WHAT IS REQUIRED –
Repeat exactly the lines below that lie between the line with "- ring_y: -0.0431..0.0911" and the line with "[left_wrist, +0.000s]", counting both of those lines as part of the answer.

━━━ DATA BELOW

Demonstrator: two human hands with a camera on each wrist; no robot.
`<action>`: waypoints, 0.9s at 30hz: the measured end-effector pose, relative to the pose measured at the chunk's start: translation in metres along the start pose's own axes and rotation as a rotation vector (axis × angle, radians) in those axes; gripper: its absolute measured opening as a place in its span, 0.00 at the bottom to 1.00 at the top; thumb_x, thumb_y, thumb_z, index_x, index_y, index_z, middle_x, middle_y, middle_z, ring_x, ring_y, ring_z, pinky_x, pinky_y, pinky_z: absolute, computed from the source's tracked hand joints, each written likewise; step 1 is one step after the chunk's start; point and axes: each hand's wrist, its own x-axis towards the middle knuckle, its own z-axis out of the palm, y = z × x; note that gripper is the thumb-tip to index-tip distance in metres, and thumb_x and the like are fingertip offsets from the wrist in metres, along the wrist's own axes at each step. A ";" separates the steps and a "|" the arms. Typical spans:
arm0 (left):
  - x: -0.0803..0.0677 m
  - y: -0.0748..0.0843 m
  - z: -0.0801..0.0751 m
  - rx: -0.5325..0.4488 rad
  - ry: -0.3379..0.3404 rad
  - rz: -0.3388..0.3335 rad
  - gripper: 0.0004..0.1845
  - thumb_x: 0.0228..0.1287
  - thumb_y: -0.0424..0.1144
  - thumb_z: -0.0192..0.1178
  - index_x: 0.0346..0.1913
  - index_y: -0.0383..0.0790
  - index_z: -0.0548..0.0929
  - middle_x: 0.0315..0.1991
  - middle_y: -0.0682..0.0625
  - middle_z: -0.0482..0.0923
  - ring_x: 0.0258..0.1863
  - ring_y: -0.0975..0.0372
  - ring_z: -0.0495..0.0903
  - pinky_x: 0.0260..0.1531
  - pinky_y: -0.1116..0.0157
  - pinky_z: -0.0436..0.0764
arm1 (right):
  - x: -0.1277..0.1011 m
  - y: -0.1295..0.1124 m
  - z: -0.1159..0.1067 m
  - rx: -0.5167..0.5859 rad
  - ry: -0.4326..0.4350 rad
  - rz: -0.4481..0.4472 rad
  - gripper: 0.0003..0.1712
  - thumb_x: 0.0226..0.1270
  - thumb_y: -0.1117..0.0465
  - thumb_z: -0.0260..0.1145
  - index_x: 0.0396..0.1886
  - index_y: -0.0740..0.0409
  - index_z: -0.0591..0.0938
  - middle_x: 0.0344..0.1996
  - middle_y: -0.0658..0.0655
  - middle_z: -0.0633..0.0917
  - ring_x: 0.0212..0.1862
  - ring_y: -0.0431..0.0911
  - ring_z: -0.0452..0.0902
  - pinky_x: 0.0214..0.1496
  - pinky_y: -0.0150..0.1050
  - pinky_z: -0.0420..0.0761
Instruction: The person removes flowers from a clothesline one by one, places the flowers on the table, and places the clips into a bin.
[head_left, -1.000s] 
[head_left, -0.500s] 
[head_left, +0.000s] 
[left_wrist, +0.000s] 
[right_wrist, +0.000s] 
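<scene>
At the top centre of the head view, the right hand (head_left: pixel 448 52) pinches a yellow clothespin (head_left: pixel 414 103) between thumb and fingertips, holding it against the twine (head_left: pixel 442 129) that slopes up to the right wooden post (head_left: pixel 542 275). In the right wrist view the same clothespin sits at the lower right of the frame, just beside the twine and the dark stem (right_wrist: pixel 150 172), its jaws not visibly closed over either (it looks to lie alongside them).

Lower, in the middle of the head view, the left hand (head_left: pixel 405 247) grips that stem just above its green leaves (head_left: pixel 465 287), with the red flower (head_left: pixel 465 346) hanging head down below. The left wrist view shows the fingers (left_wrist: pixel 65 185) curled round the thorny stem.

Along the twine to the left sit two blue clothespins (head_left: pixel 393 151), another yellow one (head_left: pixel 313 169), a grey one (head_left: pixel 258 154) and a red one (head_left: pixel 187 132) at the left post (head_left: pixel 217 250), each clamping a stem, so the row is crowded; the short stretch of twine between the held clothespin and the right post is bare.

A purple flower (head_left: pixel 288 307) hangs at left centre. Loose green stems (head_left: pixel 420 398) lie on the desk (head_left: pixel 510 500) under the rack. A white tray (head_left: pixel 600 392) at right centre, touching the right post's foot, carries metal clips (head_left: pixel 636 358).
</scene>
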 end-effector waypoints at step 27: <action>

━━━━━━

ANSWER BOX –
  - ring_y: -0.0431..0.0911
  - ring_z: -0.0452..0.0902
  - pinky_x: 0.0214..0.1496
  - pinky_y: -0.0150..0.1050
  - pinky_z: -0.0420..0.0761
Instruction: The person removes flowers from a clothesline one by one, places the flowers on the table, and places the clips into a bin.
[head_left, -1.000s] 
[head_left, -0.500s] 
[head_left, +0.000s] 
[left_wrist, +0.000s] 

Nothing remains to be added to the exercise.